I can think we can do more to help someone like Nijinsky today than was possible when he became so disturbed.... Much better medication can now be prescribed for the control of disabling anxiety, fear and depression. Cyclic mood disorders can be regulated. Confusion, rage, mania, hallucinations, and disabling mental states can be managed more effectively. Interpersonal techniques, psychotherapy, and marriage counselling have become more sophisticated. "Catatonia" has almost disappeared, and the incidence of "schizophrenia" is declining. Genetic, environmental, and social sources of mental disturbance are now better understood. Special programmes for the rehabilitation of dancers and other performing artists are available in many major cities. Long-term hospitalisation of psychiatric patients is almost unheard of nowadays. (p.342)

Throughout Madness and Civilization, Foucault insists that madness is not a natural, unchanging thing, but rather depends on the society in which it exists.

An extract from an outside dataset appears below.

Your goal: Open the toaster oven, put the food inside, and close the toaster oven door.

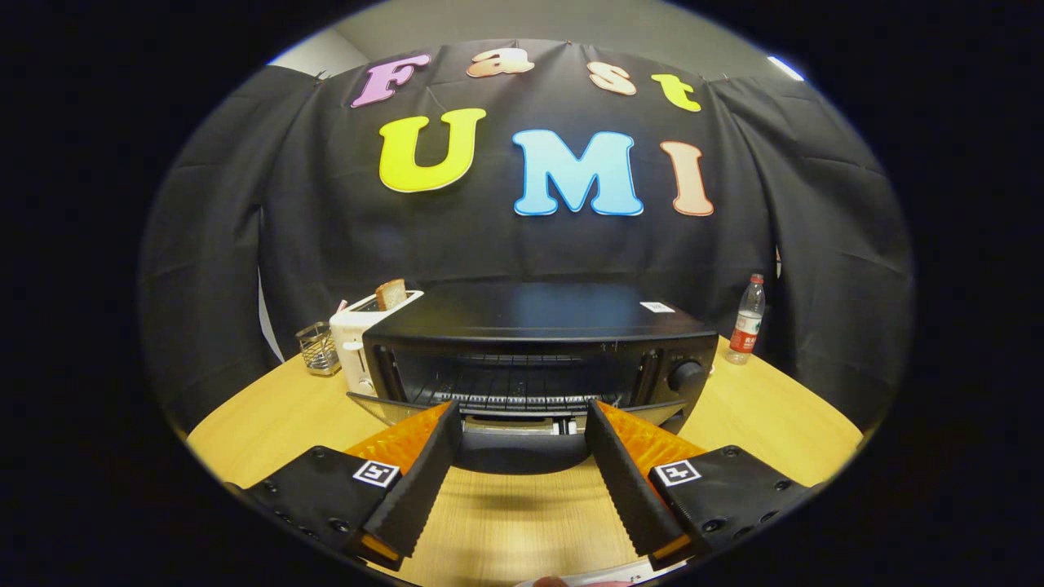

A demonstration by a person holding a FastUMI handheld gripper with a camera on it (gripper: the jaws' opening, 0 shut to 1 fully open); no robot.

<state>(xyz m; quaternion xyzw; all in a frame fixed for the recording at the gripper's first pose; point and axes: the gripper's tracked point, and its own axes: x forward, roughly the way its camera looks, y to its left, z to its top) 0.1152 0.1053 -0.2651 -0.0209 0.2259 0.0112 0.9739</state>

Various cultural, intellectual and economic structures determine how madness is known and experienced within a given society. In this way, society constructs its experience of madness. The history of madness cannot be an account of changing attitudes to a particular disease or state of being that remains constant. Madness in the Renaissance was an experience that was integrated into the rest of the world, whereas by the nineteenth century it had become known as a moral and mental disease. In a sense, they are two very different types of madness.

Ultimately, Foucault sees madness as being located in a certain cultural "space" within society; the shape of this space, and its effects on the madman, depend on society itself.His central argument [about madness and art], however, rests on the idea that modern medicine and psychiatry fail to listen to the voice of the mad, or to unreason. According to Foucault, neither medicine nor psychoanalysis offers a chance of understanding unreason. To do this, we need to look to the work of "mad" authors such as Nietzsche, Nerval and Artaud. Unreason exists below the surface of modern society, only occasionally breaking through in such works. But within works of art inspired by madness, complex processes operate. Madness is linked to creativity, but yet destroys the work of art. The work of art can reveal the presence of unreason, but yet unreason is the end of the work of art. This idea partly derives from Foucault's love of contradiction, but he feels that it reveals much about modern creativity.